Task prompt:
Within the data below, find the string "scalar" and return each line where it occurs.

Data records:
= Beginning of Section =

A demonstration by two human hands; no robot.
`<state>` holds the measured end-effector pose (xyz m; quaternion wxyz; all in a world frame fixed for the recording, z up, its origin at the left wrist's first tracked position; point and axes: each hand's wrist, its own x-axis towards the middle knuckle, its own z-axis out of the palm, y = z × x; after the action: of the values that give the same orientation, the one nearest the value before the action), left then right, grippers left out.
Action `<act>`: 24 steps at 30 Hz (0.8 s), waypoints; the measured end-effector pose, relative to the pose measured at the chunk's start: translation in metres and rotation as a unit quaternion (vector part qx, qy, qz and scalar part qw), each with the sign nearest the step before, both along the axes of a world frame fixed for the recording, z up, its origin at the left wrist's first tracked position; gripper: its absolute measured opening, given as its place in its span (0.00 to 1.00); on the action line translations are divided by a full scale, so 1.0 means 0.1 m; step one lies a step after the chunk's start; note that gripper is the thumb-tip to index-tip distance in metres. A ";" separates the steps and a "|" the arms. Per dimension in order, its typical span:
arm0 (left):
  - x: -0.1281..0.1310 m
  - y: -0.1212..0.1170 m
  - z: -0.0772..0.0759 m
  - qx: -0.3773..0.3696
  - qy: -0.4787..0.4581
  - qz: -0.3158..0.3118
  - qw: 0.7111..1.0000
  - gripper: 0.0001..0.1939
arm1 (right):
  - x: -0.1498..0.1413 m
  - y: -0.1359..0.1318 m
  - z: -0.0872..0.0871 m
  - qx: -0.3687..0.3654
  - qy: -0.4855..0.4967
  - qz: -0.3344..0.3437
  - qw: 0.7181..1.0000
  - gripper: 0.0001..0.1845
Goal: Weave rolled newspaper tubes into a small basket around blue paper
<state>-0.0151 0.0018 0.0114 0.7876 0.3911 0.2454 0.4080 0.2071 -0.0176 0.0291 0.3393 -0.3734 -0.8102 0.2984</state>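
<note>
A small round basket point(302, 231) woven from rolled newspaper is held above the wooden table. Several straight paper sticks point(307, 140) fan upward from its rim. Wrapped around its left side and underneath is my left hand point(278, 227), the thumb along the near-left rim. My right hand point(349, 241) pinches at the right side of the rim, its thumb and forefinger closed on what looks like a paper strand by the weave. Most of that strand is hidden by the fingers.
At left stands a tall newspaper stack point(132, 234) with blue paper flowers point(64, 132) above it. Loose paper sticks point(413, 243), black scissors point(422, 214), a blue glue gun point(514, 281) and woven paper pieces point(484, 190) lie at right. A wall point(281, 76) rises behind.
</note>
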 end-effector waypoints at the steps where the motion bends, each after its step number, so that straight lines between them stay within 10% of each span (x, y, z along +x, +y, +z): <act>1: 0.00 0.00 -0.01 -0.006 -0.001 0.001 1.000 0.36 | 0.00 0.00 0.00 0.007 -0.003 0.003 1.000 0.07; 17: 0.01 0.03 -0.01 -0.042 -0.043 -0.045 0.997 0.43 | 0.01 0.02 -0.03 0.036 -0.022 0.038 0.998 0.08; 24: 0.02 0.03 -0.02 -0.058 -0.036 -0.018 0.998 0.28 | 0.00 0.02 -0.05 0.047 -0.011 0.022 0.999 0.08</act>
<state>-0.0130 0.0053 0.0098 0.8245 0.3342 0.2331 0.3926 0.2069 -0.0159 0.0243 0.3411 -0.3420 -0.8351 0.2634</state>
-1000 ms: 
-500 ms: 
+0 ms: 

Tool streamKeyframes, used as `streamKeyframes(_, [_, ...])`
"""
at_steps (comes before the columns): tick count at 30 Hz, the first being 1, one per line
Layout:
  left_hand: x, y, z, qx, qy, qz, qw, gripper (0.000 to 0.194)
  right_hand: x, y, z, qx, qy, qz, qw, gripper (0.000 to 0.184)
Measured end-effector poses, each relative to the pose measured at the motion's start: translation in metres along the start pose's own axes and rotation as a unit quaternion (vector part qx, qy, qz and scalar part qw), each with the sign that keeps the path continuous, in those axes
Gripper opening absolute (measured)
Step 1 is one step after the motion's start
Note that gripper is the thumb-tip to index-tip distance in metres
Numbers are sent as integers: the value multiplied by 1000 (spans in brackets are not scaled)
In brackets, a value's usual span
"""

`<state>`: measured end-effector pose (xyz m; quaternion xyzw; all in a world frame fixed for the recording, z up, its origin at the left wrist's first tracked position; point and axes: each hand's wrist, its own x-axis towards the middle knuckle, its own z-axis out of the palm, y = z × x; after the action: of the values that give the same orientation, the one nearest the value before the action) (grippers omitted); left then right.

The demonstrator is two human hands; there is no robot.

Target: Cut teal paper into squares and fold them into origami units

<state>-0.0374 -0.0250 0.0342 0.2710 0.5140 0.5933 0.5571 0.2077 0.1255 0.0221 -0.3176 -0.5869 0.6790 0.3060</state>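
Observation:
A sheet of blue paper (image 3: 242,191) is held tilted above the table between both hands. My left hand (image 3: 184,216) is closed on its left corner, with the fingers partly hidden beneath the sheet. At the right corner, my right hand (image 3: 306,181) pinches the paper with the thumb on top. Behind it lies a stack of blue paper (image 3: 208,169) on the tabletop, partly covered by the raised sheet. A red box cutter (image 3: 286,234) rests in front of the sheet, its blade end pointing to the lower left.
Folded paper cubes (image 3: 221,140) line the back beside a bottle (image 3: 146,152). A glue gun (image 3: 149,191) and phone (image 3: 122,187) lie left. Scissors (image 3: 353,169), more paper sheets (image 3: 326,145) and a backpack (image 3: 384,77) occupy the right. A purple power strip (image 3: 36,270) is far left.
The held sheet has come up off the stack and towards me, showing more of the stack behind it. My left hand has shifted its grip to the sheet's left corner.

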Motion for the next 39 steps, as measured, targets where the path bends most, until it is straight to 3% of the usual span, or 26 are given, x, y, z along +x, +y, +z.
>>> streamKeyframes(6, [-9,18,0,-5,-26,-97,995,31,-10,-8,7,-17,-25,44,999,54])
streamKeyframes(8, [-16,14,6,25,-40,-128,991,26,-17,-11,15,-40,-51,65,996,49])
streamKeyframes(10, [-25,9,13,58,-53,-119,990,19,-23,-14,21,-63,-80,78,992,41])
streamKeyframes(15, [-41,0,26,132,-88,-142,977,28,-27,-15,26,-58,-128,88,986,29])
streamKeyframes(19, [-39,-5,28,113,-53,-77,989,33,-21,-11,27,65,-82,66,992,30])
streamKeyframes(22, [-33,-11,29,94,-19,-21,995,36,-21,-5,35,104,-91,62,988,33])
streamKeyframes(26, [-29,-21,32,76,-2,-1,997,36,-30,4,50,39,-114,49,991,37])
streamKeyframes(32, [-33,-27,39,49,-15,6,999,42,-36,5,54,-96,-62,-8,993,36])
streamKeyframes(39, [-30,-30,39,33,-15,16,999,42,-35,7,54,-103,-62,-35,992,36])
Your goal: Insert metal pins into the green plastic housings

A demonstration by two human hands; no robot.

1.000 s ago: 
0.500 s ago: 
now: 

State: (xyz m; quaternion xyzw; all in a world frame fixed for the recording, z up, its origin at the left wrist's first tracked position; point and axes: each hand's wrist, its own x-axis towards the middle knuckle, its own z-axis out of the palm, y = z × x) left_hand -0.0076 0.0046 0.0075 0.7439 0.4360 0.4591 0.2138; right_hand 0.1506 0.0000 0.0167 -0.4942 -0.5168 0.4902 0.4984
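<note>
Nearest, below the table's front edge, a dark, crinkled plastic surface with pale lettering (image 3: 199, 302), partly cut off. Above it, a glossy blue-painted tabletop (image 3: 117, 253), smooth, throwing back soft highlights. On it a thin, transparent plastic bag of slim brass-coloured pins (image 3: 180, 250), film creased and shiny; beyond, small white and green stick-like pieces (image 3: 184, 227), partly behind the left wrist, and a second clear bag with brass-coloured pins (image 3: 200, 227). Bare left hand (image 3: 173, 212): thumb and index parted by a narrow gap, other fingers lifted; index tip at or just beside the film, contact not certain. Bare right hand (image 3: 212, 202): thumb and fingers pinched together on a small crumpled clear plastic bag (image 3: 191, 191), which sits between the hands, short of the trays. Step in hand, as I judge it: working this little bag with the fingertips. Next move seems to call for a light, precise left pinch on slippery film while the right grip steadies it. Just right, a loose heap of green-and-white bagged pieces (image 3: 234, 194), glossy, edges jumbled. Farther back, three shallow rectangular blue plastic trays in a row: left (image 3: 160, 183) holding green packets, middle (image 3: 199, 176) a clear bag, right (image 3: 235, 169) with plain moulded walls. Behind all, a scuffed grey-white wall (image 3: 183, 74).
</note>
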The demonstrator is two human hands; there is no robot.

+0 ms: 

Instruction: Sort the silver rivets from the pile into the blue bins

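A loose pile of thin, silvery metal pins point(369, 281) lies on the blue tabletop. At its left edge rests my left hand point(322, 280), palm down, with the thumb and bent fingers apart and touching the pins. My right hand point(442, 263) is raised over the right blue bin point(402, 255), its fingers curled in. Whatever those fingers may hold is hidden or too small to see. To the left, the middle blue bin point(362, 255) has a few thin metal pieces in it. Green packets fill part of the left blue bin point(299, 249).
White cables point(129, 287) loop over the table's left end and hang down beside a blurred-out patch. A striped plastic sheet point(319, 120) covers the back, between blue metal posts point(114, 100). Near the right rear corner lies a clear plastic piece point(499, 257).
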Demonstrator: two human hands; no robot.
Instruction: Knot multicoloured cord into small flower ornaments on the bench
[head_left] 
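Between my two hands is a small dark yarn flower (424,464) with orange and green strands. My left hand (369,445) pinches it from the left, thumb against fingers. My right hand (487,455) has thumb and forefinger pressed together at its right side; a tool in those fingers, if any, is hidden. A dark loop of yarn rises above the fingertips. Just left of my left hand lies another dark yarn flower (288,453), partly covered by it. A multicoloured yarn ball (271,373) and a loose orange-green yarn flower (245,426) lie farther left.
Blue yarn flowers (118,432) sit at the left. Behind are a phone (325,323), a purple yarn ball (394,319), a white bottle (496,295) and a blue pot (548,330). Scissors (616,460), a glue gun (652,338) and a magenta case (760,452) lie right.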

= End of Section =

Task output:
Action `<act>`: 24 steps at 30 Hz (0.8 s), waypoints; the measured end-effector pose, relative to the pose measured at the chunk's start: translation in metres and rotation as a unit quaternion (vector part qx, qy, qz and scalar part qw), each with the sign nearest the step before, both along the axes of a world frame fixed for the recording, z up, its origin at the left wrist's first tracked position; gripper: its absolute measured opening, given as its place in its span (0.00 to 1.00); on the action line translations are divided by a full scale, so 1.0 means 0.1 m; step one lies a step after the chunk's start; note that gripper is the thumb-tip to index-tip distance in metres. A ";" separates the steps and a "|" the arms. Per dimension in order, its typical span:
Measured end-effector poses, each relative to the pose measured at the motion's start: translation in metres along the start pose's own axes and rotation as a unit quaternion (vector part qx, qy, qz and scalar part qw), each with the sign that keeps the path continuous, in those axes

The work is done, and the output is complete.